#### [What you should do]
Copy every record word for word.

=-=-=-=-=

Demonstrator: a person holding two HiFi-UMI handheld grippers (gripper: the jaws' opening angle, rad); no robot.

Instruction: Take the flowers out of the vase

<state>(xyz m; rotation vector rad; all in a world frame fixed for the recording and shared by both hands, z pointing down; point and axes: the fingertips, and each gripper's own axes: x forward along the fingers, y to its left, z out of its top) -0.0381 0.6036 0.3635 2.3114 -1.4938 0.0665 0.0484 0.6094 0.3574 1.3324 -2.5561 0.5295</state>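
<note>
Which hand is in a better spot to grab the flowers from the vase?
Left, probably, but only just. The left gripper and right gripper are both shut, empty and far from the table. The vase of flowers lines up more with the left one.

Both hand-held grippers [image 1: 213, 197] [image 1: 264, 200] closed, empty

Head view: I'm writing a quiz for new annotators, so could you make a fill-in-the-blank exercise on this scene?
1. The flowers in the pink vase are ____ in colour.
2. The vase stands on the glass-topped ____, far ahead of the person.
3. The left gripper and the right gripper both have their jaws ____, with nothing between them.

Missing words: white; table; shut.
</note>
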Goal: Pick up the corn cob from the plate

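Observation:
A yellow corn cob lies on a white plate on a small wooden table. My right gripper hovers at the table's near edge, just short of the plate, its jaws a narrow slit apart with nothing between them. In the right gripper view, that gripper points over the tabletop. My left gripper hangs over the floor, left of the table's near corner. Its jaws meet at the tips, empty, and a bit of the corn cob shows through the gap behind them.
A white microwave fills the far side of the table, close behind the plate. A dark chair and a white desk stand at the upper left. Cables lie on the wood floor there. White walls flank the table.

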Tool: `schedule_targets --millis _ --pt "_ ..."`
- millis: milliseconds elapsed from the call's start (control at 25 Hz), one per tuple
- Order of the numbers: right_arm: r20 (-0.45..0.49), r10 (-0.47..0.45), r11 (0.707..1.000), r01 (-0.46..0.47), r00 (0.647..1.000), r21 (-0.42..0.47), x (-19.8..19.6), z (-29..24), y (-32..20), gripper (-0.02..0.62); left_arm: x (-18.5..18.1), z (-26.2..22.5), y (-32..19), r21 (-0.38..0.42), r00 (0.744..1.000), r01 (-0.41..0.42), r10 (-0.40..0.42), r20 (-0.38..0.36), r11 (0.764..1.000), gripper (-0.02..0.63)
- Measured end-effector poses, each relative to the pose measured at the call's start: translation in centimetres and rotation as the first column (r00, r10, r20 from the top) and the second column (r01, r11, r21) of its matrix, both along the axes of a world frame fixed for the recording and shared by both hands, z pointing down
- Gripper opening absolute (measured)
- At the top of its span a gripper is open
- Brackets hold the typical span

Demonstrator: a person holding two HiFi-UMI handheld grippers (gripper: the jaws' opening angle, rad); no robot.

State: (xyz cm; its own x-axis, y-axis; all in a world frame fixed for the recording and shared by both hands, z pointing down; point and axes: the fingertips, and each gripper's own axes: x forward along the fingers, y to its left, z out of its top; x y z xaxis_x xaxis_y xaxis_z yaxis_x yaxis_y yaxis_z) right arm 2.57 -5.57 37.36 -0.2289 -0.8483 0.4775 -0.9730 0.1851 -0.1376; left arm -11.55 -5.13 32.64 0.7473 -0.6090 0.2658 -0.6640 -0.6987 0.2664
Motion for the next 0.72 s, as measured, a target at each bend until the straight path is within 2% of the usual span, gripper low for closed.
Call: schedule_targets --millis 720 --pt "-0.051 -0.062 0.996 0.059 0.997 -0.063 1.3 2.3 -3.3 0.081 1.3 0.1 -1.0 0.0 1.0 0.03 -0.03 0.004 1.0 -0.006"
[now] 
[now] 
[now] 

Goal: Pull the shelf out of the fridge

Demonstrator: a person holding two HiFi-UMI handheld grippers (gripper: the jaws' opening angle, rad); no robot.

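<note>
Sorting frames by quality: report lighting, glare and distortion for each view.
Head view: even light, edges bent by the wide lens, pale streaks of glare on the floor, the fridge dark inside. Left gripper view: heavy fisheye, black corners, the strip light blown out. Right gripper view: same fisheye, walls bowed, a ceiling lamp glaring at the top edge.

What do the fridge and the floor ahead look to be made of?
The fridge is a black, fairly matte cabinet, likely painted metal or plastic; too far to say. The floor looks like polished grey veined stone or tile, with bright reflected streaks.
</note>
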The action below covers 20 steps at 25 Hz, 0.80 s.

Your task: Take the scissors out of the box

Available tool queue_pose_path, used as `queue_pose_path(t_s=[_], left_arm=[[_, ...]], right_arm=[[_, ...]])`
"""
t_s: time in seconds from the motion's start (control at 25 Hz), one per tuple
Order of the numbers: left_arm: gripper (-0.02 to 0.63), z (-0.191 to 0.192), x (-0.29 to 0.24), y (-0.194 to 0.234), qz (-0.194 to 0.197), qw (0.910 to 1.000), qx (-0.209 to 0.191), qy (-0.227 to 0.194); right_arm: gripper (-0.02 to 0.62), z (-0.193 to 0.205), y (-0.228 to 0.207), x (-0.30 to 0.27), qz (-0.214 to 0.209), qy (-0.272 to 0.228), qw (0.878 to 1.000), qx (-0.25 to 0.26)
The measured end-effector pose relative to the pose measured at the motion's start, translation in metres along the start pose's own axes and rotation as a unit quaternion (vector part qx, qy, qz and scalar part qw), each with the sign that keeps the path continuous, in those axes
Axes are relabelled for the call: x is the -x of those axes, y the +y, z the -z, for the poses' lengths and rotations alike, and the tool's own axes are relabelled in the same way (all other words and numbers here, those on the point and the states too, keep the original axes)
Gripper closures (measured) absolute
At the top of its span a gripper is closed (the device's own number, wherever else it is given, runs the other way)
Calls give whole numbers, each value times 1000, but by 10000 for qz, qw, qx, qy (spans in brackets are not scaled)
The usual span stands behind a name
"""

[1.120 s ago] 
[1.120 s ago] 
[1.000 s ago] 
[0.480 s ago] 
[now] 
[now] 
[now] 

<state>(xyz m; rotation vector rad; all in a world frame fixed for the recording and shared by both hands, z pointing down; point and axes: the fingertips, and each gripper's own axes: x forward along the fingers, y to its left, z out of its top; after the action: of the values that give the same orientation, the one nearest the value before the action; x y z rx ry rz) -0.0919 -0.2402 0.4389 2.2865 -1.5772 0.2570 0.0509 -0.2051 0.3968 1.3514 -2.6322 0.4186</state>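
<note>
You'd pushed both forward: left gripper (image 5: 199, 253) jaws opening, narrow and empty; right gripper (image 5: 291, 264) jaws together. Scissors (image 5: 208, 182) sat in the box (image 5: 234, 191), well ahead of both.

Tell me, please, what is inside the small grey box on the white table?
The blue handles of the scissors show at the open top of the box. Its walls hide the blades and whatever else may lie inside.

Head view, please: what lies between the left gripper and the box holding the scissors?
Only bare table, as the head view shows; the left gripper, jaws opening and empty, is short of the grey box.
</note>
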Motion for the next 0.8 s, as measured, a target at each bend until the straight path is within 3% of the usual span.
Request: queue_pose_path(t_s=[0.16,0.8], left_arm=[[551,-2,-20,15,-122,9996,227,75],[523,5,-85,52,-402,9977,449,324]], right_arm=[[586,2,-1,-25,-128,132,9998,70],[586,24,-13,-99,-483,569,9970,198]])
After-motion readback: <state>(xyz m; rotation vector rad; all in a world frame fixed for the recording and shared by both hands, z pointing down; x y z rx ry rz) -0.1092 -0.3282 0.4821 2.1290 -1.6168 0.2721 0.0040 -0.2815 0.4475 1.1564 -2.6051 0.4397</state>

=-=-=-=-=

#### [Result for this task]
Demonstrator: a person holding two HiFi-UMI handheld grippers (gripper: the jaws' opening angle, rad); no robot.

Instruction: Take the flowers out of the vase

<state>(xyz m; rotation vector rad; all in a world frame fixed for the recording and shared by both hands, z pointing down; point and axes: the fingertips, and each gripper's own axes: x forward along the fingers, y to its left, z out of its top) -0.0381 0.6036 0.3635 2.3114 -1.4938 0.0665 0.0484 0.6094 0.3574 1.3324 -2.5561 0.5295</state>
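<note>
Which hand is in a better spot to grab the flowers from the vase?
Left, probably, but only just. The left gripper and right gripper are both shut, empty and far from the table. The vase of flowers lines up more with the left one.

Both hand-held grippers [image 1: 213, 197] [image 1: 264, 200] closed, empty

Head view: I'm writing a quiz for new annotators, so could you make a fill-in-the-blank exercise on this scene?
1. The flowers in the pink vase are ____ in colour.
2. The vase stands on the glass-topped ____, far ahead of the person.
3. The left gripper and the right gripper both have their jaws ____, with nothing between them.

Missing words: white; table; shut.
</note>
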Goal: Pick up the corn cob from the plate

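Observation:
A yellow corn cob lies on a white plate on a small wooden table. My right gripper hovers at the table's near edge, just short of the plate, its jaws a narrow slit apart with nothing between them. In the right gripper view, that gripper points over the tabletop. My left gripper hangs over the floor, left of the table's near corner. Its jaws meet at the tips, empty, and a bit of the corn cob shows through the gap behind them.
A white microwave fills the far side of the table, close behind the plate. A dark chair and a white desk stand at the upper left. Cables lie on the wood floor there. White walls flank the table.
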
Tool: `schedule_targets --millis _ --pt "_ ..."`
- millis: milliseconds elapsed from the call's start (control at 25 Hz), one per tuple
- Order of the numbers: right_arm: r20 (-0.45..0.49), r10 (-0.47..0.45), r11 (0.707..1.000), r01 (-0.46..0.47), r00 (0.647..1.000), r21 (-0.42..0.47), x (-19.8..19.6), z (-29..24), y (-32..20), gripper (-0.02..0.62); left_arm: x (-18.5..18.1), z (-26.2..22.5), y (-32..19), r21 (-0.38..0.42), r00 (0.744..1.000), r01 (-0.41..0.42), r10 (-0.40..0.42), r20 (-0.38..0.36), r11 (0.764..1.000), gripper (-0.02..0.63)
- Measured end-effector poses, each relative to the pose measured at the call's start: translation in centimetres and rotation as the first column (r00, r10, r20 from the top) and the second column (r01, r11, r21) of its matrix, both along the axes of a world frame fixed for the recording and shared by both hands, z pointing down
- Gripper opening absolute (measured)
- At the top of its span a gripper is open
- Brackets hold the typical span

Demonstrator: a person holding two HiFi-UMI handheld grippers (gripper: the jaws' opening angle, rad); no robot.

State: (xyz cm; its own x-axis, y-axis; all in a world frame fixed for the recording and shared by both hands, z pointing down; point and axes: the fingertips, and each gripper's own axes: x forward along the fingers, y to its left, z out of its top; x y z xaxis_x xaxis_y xaxis_z yaxis_x yaxis_y yaxis_z) right arm 2.57 -5.57 37.36 -0.2289 -0.8483 0.4775 -0.9730 0.1851 -0.1376; left arm -11.55 -5.13 32.64 0.7473 -0.6090 0.2658 -0.6640 -0.6987 0.2664
Motion for the next 0.72 s, as measured, a target at each bend until the straight path is within 2% of the usual span, gripper low for closed.
Call: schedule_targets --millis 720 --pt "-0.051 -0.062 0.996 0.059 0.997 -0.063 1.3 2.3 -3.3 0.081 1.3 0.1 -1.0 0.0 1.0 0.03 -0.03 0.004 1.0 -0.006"
[now] 
[now] 
[now] 

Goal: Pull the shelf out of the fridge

Demonstrator: a person holding two HiFi-UMI handheld grippers (gripper: the jaws' opening angle, rad); no robot.

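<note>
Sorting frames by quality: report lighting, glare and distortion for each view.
Head view: even light, edges bent by the wide lens, pale streaks of glare on the floor, the fridge dark inside. Left gripper view: heavy fisheye, black corners, the strip light blown out. Right gripper view: same fisheye, walls bowed, a ceiling lamp glaring at the top edge.

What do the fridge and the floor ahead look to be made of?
The fridge is a black, fairly matte cabinet, likely painted metal or plastic; too far to say. The floor looks like polished grey veined stone or tile, with bright reflected streaks.
</note>
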The action below covers 20 steps at 25 Hz, 0.80 s.

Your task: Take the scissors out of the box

Available tool queue_pose_path, used as `queue_pose_path(t_s=[_], left_arm=[[_, ...]], right_arm=[[_, ...]])`
"""
t_s: time in seconds from the motion's start (control at 25 Hz), one per tuple
Order of the numbers: left_arm: gripper (-0.02 to 0.63), z (-0.191 to 0.192), x (-0.29 to 0.24), y (-0.194 to 0.234), qz (-0.194 to 0.197), qw (0.910 to 1.000), qx (-0.209 to 0.191), qy (-0.227 to 0.194); right_arm: gripper (-0.02 to 0.62), z (-0.193 to 0.205), y (-0.228 to 0.207), x (-0.30 to 0.27), qz (-0.214 to 0.209), qy (-0.272 to 0.228), qw (0.878 to 1.000), qx (-0.25 to 0.26)
The measured end-effector pose relative to the pose measured at the motion's start, translation in metres along the start pose's own axes and rotation as a unit quaternion (vector part qx, qy, qz and scalar part qw), each with the sign that keeps the path continuous, in those axes
Axes are relabelled for the call: x is the -x of those axes, y the +y, z the -z, for the poses' lengths and rotations alike, and the tool's own axes are relabelled in the same way (all other words and numbers here, those on the point and the states too, keep the original axes)
Gripper closures (measured) absolute
At the top of its span a gripper is closed (the device's own number, wherever else it is given, runs the other way)
Calls give whole numbers, each value times 1000, but by 10000 for qz, qw, qx, qy (spans in brackets are not scaled)
The usual span stands behind a name
"""

[1.120 s ago] 
[1.120 s ago] 
[1.000 s ago] 
[0.480 s ago] 
[now] 
[now] 
[now] 

<state>(xyz m; rotation vector rad; all in a world frame fixed for the recording and shared by both hands, z pointing down; point and axes: the fingertips, and each gripper's own axes: x forward along the fingers, y to its left, z out of its top; after the action: of the values that give the same orientation, the one nearest the value before the action; x y z rx ry rz) -0.0919 -0.2402 0.4389 2.2865 -1.5772 0.2570 0.0509 -0.2051 0.3968 1.3514 -2.6322 0.4186</state>
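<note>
You'd pushed both forward: left gripper (image 5: 199, 253) jaws opening, narrow and empty; right gripper (image 5: 291, 264) jaws together. Scissors (image 5: 208, 182) sat in the box (image 5: 234, 191), well ahead of both.

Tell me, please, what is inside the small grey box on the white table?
The blue handles of the scissors show at the open top of the box. Its walls hide the blades and whatever else may lie inside.

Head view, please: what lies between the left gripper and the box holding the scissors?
Only bare table, as the head view shows; the left gripper, jaws opening and empty, is short of the grey box.
</note>
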Motion for the next 0.8 s, as measured, a target at each bend until the straight path is within 3% of the usual span.
Request: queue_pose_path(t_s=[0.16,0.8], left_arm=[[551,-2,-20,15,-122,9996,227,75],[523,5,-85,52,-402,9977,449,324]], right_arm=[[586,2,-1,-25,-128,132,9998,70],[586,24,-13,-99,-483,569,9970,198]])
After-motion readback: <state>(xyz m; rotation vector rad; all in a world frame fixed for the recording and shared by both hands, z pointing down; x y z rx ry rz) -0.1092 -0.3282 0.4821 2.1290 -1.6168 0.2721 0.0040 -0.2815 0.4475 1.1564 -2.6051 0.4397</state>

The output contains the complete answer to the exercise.